Continuing, if we have a set $X = \{1, 2, 3\}$ and a group $(*,\{4, 5, 6\})$, then the symmetric group of $X$ would be something like $S = \{1 \rightarrow 2, 2 \rightarrow 3, \dots \}$, and $\phi$ would be something like $f : \{4, 5, 6\} \rightarrow S$. That doesn't make sense to me and I feel like I'm interpreting something wrong. I don't see how mapping to a set of functions $S$ will result in an action on the set.

$\endgroup$
  • 1
    $\begingroup$ The notation $1\to 2$ does not represent a function on the set $\{1,2,3\}$ as far as I'm aware. Do you mean the $2$-cycle $(12)$? Also, the text you highlighted clearly states the action is a homomorphism $G\to{\rm Sym}(X)$, and right after that you say you interpret this as a function $X\to{\rm Sym}(X)$. You can't understand the text if you replace what it says with something wrong! $\endgroup$ – anon Apr 11 '18 at 5:28
  • 1
    $\begingroup$ Let $G$ be the symmetry group of a 3D cube. Any such symmetry can be interpreted as a permutation of the vertex set $V$, the edge set $E$, or the face set $F$ (among others, like axes, space diagonals, and inscribed tetrahedra). That means we end up with homomorphisms $G\to{\rm Sym}(V)$, $G\to{\rm Sym}(E)$, $G\to{\rm Sym}(F)$. Thus, instead of thinking of the group elements intrinsically as permutations, we think of them as taking up the role of certain permutations in certain contexts. $\endgroup$ – anon Apr 11 '18 at 5:31
5
$\begingroup$

Unfortunately, you are interpreting something wrong… Let's try to make more sense out of it.

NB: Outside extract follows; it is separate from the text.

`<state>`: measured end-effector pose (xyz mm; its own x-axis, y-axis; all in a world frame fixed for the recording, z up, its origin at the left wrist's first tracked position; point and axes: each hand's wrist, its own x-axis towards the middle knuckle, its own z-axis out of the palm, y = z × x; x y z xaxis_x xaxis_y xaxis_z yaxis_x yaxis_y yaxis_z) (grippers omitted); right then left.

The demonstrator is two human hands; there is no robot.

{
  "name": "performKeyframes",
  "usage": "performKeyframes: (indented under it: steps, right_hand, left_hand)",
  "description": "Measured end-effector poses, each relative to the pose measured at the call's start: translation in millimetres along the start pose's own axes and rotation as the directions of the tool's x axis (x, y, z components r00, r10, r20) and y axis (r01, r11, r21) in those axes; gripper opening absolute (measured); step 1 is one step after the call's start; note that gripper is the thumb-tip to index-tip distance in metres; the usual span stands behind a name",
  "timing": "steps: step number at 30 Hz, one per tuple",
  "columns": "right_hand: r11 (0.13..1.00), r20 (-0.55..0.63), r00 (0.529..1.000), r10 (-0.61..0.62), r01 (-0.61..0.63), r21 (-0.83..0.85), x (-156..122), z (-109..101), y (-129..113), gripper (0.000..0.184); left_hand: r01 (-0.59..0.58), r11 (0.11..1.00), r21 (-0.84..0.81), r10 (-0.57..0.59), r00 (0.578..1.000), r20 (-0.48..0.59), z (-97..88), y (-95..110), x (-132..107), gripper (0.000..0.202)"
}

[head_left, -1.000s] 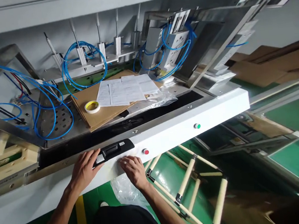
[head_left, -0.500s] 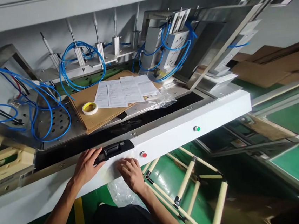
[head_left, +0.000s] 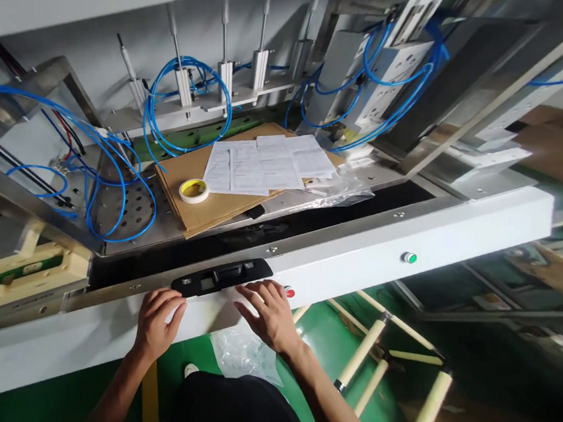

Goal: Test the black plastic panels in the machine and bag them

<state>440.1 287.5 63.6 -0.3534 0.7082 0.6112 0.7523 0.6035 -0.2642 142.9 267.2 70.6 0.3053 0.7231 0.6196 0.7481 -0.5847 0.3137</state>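
A long black plastic trim panel (head_left: 203,283) with rectangular openings lies flat on the front ledge of the machine. Beside its left end is my left hand (head_left: 159,323), fingers curved and thumb apart, with nothing in it. My right hand (head_left: 272,317) rests at the ledge below the panel's right half, its fingers spread. The fingertips come close to the panel's lower edge; whether they touch it I cannot tell. Just by the right fingers sits a red button (head_left: 290,292), partly covered.
Behind the ledge lie cardboard sheets (head_left: 176,211) with white papers (head_left: 267,166), a tape roll (head_left: 194,191) and a clear plastic bag (head_left: 344,190). Blue hoses (head_left: 153,117) and metal cylinders stand further back. A green button (head_left: 409,258) is to the right. Below is a tube frame (head_left: 362,349).
My left hand has come off the panel's left end and now lies beside it. My right hand has moved right toward the red button, fingers spreading. The camera view has turned left.
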Motion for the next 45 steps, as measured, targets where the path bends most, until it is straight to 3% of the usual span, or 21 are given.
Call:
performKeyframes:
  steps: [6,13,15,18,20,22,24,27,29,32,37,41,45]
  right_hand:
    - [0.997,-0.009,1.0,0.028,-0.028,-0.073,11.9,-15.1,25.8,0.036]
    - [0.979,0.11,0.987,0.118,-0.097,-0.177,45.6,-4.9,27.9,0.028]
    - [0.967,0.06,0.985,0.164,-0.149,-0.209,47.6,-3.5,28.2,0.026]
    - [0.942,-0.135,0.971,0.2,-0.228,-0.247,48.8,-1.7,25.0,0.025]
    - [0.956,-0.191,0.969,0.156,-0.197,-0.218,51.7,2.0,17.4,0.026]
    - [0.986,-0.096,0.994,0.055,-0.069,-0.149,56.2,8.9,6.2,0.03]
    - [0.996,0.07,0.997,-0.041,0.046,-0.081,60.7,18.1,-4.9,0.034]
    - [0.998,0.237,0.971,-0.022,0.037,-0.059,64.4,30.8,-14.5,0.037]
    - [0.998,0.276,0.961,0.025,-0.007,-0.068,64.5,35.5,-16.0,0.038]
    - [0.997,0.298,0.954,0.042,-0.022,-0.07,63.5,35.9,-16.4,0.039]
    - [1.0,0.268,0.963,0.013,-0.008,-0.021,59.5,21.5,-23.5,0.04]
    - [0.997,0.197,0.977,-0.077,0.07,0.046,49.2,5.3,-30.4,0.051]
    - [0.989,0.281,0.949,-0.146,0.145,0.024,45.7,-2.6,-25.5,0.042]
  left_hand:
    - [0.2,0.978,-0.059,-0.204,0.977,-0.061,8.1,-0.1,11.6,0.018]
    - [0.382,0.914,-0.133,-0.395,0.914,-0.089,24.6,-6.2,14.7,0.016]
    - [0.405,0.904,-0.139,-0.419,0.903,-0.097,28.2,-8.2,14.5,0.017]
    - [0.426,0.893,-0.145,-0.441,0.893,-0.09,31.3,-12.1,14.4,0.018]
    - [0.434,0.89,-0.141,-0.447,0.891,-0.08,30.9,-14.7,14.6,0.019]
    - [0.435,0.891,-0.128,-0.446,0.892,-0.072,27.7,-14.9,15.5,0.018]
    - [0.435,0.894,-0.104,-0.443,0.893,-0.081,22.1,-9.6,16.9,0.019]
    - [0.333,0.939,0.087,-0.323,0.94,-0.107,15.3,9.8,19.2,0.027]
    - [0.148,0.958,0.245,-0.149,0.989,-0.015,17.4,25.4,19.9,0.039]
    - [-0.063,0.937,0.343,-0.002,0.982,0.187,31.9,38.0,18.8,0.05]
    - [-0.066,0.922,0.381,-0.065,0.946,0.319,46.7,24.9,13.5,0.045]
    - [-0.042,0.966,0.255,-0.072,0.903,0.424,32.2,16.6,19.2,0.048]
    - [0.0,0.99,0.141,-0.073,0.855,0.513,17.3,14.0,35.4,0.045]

What that says to me is it is a homomorphism (function) $f\colon X\to S$ where $S$ is a set of bijective functions on $X$.

No, it doesn't say that. There are three different objects here, but you keep confusing them with other (in different ways throughout your post). Those three objects are:

  • a group $G$,
  • a set $X$,
  • and the symmetric group of all bijective functions on $X$, which we may denote $S=\Sym(X)$.

Now, the definition of a group action (of a group $G$ on a set $X$) says that is it a group homomorphism $f\colon G\to S$, i.e. $f\colon G\to\Sym(X)$. Note that the domain of the group action $f$ is $G$, not $X$ as you said.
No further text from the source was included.